Now that it’s getting colder out, smoking breaks are becoming a bit less pleasant for workers across the globe. Plus, it’s 2016; do we really have to make someone go all the way outside to enjoy a healthy haul of a cigarette? Hishinetsu Industry—products sold via Ryonetsu—doesn’t think so. That’s why they are offering a prefab smoking room designed to fit in virtually any office cubicle. In theory, this will help boost productivity by shortening the time required to execute an entire smoke break, and perhaps avoid slower typing as a result of frigid fingers?

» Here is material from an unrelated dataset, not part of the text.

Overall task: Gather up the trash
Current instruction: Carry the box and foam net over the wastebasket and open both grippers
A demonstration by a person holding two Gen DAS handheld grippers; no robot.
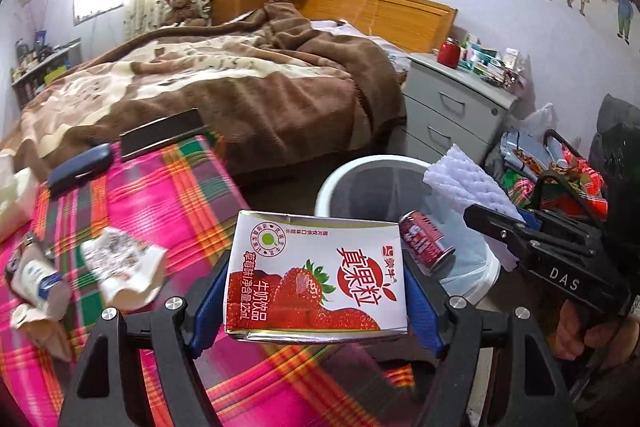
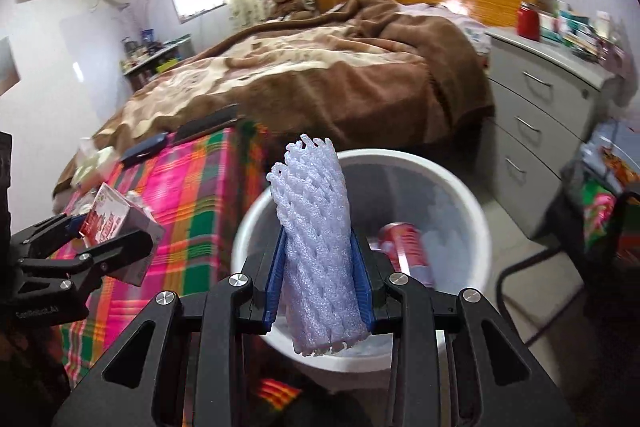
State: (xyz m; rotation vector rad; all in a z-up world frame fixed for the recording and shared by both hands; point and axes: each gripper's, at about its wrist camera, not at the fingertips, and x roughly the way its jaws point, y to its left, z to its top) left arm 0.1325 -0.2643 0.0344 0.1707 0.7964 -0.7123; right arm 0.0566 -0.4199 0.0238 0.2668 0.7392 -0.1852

Ruang khusus merokoknya unik ya. Mungkin bisa ditiru di Indonesia. 🙂 pic.twitter.com/W8pzCWeuuz
— IG: @BlogDokter (@blogdokter) October 15, 2016
The smoking box is 603mm x 603mm x 2307mm and weighs about 160lbs. It’s made of a steel body covered by gypsum board and non-combustible wallpaper. To help keep the air clean, there is a dust collection and deodorizing filter. The deodorizing filter is a BLUEbeamer photocatalyst hybrid filter. In other words, the smoke is supposed to go straight up, get immediately sucked in and filtered out from the air.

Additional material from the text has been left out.